§ Task directions
Images should not appear in the copy, yet every line of the listing below must be printed exactly.

○ ○ ○ ○

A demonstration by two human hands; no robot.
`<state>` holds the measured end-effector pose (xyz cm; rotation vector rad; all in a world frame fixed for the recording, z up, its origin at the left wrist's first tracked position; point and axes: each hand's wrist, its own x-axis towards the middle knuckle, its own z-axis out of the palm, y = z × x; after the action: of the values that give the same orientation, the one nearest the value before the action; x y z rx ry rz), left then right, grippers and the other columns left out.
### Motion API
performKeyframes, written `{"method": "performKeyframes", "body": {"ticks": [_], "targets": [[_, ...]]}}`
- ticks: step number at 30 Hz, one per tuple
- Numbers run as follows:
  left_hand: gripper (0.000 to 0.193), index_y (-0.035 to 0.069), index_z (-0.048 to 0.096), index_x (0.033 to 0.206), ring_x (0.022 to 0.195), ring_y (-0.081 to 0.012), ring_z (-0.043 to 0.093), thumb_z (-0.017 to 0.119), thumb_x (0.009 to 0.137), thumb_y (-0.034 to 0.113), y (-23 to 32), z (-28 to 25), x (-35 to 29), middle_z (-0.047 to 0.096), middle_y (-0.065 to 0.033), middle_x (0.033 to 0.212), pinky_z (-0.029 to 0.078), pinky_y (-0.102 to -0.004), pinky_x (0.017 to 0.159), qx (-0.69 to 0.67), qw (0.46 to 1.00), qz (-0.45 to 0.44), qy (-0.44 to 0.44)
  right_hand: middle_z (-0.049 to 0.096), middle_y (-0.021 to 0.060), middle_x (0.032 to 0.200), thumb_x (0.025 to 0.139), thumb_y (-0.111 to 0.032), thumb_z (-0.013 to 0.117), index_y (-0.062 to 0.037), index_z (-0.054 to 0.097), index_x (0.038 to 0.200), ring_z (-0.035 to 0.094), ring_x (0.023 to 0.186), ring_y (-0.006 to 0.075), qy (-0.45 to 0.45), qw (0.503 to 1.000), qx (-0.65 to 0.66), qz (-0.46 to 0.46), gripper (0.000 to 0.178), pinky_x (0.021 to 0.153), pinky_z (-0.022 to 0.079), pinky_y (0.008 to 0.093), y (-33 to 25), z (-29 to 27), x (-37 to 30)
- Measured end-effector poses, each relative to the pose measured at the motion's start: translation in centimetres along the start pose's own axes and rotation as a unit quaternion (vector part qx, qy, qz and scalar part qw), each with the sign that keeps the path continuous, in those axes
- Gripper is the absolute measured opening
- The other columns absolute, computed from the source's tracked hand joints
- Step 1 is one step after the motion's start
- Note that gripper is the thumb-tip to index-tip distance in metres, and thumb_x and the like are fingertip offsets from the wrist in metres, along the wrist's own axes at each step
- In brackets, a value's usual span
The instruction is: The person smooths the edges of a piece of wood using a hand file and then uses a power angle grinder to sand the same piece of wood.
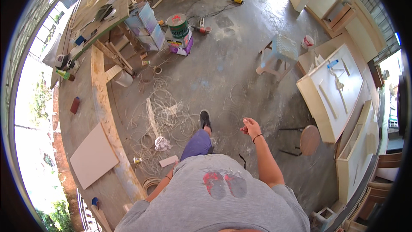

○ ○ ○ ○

§ Expected answer
A demonstration by two human hands; no robot.
`<state>` holds the measured end-effector pose (xyz cm; rotation vector rad; all in a world frame fixed for the recording, z up, its origin at the left wrist's first tracked position; point and axes: each hand's wrist, its own x-axis towards the middle knuckle, its own z-axis out of the palm, y = z × x; after the action: of the values that give the same orientation, the one nearest the value before the action; x y z rx ry rz), left then right, grippers and the other columns left out.
### Motion API
performKeyframes, written `{"method": "performKeyframes", "body": {"ticks": [_], "targets": [[_, ...]]}}`
- ticks: step number at 30 Hz, one per tuple
- Numbers run as follows:
  left_hand: gripper (0.000 to 0.193), index_y (-0.035 to 0.069), index_z (-0.048 to 0.096), index_x (0.033 to 0.206), ring_x (0.022 to 0.195), ring_y (-0.081 to 0.012), ring_z (-0.043 to 0.093), thumb_z (-0.017 to 0.119), thumb_x (0.009 to 0.137), thumb_y (-0.034 to 0.113), y (-23 to 32), z (-28 to 25), x (-35 to 29), middle_z (-0.047 to 0.096), middle_y (-0.065 to 0.033), middle_x (0.033 to 0.212), pinky_z (-0.029 to 0.078), pinky_y (-0.102 to -0.004), pinky_x (0.017 to 0.159), qx (-0.69 to 0.67), qw (0.46 to 1.00), qz (-0.45 to 0.44), qy (-0.44 to 0.44)
  right_hand: middle_z (-0.049 to 0.096), middle_y (-0.021 to 0.060), middle_x (0.032 to 0.200), thumb_x (0.025 to 0.139), thumb_y (-0.111 to 0.032), thumb_z (-0.013 to 0.117), index_y (-0.062 to 0.037), index_z (-0.054 to 0.097), index_x (0.038 to 0.200), ring_z (-0.035 to 0.094), ring_x (0.023 to 0.186), ring_y (-0.006 to 0.075), qy (-0.45 to 0.45), qw (0.503 to 1.000), qx (-0.65 to 0.66), qz (-0.46 to 0.46), gripper (0.000 to 0.178), pinky_x (0.021 to 0.153), pinky_z (-0.022 to 0.079), pinky_y (0.008 to 0.093), y (-33 to 25), z (-29 to 27), x (-37 to 30)
- Measured end-effector poses, each relative to the pose measured at the motion's start: translation in centimetres along the start pose's own axes and rotation as a unit quaternion (vector part qx, qy, qz and scalar part qw), each with the sign that keeps the path continuous, in those axes
- Gripper is the absolute measured opening
- The other columns absolute, computed from the source's tracked hand joints
- Step 1 is one step after the motion's start
- Note that gripper is the thumb-tip to index-tip distance in metres, and thumb_x and the like are fingertip offsets from the wrist in metres, along the wrist's own axes at each step
- In brackets, a value's usual span
The instruction is: The person smooths the edges of a piece of wood using a hand file and then uses a power angle grinder to sand the same piece of wood.

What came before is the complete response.